The man some say served Making a Murderer subject Brendan Dassey up to the state during the death investigation of Teresa Halbach says Wisconsin Attorney General Brad Schimel’s best to keep him behind bars is to avoid the Supreme Court.
“I think the full [Seventh Circuit Court of Appeals] panel is going to be the strategy the state takes,” attorney Len Kachinsky told reporters.
Kachinsky was appointed to represent Brendan Dassey following the confession he gave to investigators Tom Fassbender and Mark Wiegert on March 1, 2006. He is the lawyer who arranged Dassey’s meeting with investigator Michael O’Kelly, who talked the teen into giving a written confession, further implicating him in the murder. Kachinsky was not at the meeting. The lawyer admitted his goal was to reach a plea agreement and avoid trial. Instead, the Wisconsin Public Defender’s Office pulled Kachinsky from the case and replaced him with Mark Fremgen and Ray Edelstein.
Kachinsky was later cited for unethical conduct in the Dassey case, for allowing him to be interviewed by police without legal counsel. He was paid $15,268 in taxpayer money for five month’s of work before being de-certified from taking murder cases. He paid O’Kelly $5,519.
Leaving Dassey unrepresented during police questioning was not all that highlighted Kachinsky’s appearance in Making a Murderer. He spoke to media before trial and said Brendan had taken responsibility for Halbach’s death and suggested Steven Avery was guilty.
— NBC26 News (@NBC26) April 15, 2017
In the years after representing Dassey, Kachinsky continued working as a public defender and in private practice in Appleton, Wisconsin. He is now a municipal judge in the town of Menasha.
“I can’t be a full advocate for Dassey at this point, but I would expect the full panel of the Seventh Circuit is going to want to take a look at the case,” he said.
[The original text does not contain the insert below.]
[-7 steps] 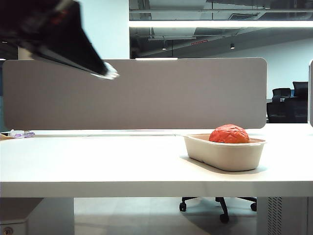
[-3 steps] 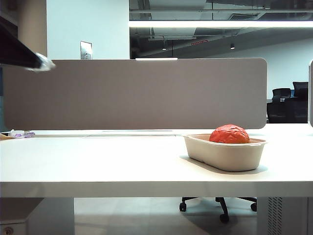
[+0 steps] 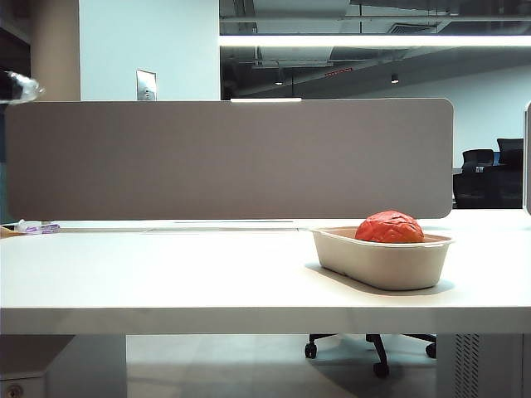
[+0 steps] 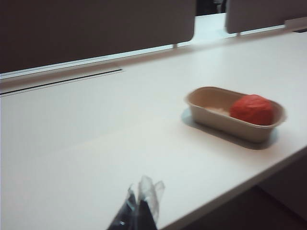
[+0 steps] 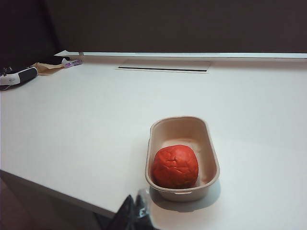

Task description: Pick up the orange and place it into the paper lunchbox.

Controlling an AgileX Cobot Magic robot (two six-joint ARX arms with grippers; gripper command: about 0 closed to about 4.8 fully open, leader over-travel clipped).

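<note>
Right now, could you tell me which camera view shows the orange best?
The right wrist view: the orange sits unblocked at one end of the lunchbox. The left wrist view shows it smaller and blurred. The exterior view shows only its top above the rim.

The orange [image 5: 175,166] has a wrinkled, creased, faintly glossy skin. The paper lunchbox [image 5: 209,158] is matt beige moulded pulp, slightly fibrous. The table [image 3: 166,274] is smooth white laminate. The partition panel [image 3: 232,157] looks like matt grey cloth.
</note>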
The full Seventh Circuit panel currently consists of 12 sitting judges. Three made up the panel that Thursday upheld the 2016 ruling that Dassey’s confession to Wiegert and Fassbender was involuntary. If Schimel is unsuccessful in front of the full panel, his next option would the Supreme Court, something Kachinsky says would be a risky move.
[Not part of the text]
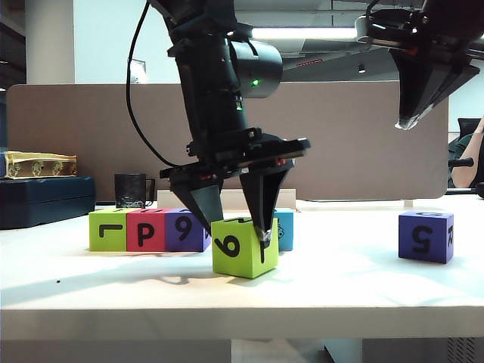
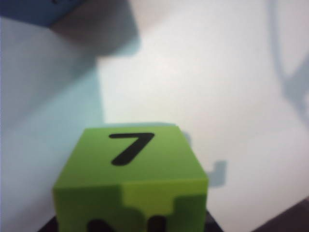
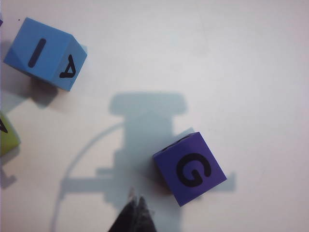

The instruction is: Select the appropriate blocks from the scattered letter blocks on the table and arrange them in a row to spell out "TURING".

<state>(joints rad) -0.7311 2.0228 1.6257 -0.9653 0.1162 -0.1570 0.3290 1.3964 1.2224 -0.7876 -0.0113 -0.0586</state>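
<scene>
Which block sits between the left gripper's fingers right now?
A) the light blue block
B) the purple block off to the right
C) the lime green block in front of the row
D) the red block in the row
C: in the exterior view the left gripper straddles the lime green block, fingers either side of it.

The left arm reaches down from twelve o'clock at the middle of the exterior view, its left pincer [image 1: 240, 227] pointing straight down with one finger at each side of a lime green block [image 1: 243, 247], at nine and three o'clock. The right arm hangs high at two o'clock, its right pincer [image 1: 408, 123] pointing down, fingertips together.
</scene>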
“Even though this (case) has some unique issues, the Supreme Court takes so few cases, they probably wouldn’t want to take the chance on that,” Kachinsky said.
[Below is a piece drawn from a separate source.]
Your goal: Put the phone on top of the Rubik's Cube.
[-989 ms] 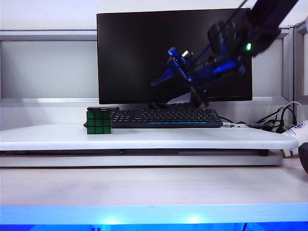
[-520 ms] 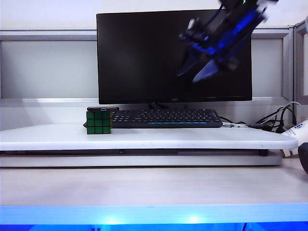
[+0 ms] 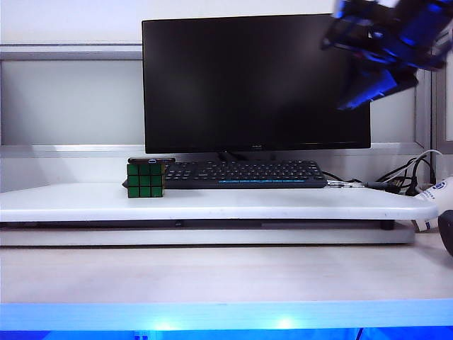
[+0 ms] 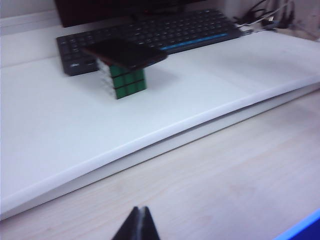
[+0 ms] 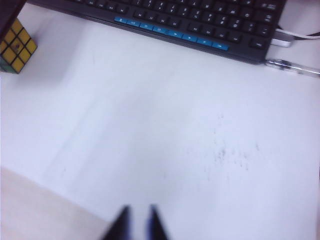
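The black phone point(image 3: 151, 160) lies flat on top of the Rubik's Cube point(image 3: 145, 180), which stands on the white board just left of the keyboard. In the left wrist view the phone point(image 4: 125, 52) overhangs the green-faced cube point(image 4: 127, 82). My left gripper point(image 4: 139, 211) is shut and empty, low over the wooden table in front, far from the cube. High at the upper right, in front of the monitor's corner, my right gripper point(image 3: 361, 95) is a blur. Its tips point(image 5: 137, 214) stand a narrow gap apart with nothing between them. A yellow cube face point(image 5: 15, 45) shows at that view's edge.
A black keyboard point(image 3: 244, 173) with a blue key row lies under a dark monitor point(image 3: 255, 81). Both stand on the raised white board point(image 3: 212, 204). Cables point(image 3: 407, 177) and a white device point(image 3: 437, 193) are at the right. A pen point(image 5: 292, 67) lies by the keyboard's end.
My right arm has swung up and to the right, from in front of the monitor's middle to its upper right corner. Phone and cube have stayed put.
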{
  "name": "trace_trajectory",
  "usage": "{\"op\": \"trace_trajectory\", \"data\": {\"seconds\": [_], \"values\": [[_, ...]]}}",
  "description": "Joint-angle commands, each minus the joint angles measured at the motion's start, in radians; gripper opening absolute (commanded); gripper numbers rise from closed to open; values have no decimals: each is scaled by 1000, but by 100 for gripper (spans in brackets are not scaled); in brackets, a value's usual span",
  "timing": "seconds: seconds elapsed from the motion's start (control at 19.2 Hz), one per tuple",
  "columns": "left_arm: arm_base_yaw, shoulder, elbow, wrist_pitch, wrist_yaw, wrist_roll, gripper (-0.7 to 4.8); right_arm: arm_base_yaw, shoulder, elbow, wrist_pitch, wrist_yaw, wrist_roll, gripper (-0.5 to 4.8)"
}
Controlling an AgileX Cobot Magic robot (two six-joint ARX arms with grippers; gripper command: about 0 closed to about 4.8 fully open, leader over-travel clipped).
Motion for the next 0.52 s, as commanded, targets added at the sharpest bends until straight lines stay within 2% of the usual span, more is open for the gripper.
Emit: {"op": "trace_trajectory", "data": {"seconds": [0.05,0.26,0.52], "values": [[1,0,0,-21,26,5,-6,0,-104,-145,96,16,40,-8],[1,0,0,-21,20,-26,-6,0,-197,-277,140,56,96,-8],[1,0,-2,-23,-93,-74,-6,0,-301,-430,202,90,155,-9]]}}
Last year, Kachinsky told the USA Today that his biggest regret in the Dassey case was his decision to hire O’Kelly, who he said failed to communicate with him.
Making a Murderer: Brendan Dassey conviction overturned https://t.co/urpDI7WbMF
— BBC News (World) (@BBCWorld) June 23, 2017
“He was a loose cannon, and I tried to rein him in,” Kachinsky said.
O’Kelly still works as an investigator for various public defenders around the country. Footage of him sobbing when shown a photograph of a blue ribbon and Teresa Halbach’s church is included in Making a Murderer.
A decision whether Brendan Dassey will be released on bail is expected by 5 p.m., Monday. If the court grants him bail, he could be heading home next week.
Schimel’s office also has the option of retrying him without the confession within 90 days of last Thursday’s ruling.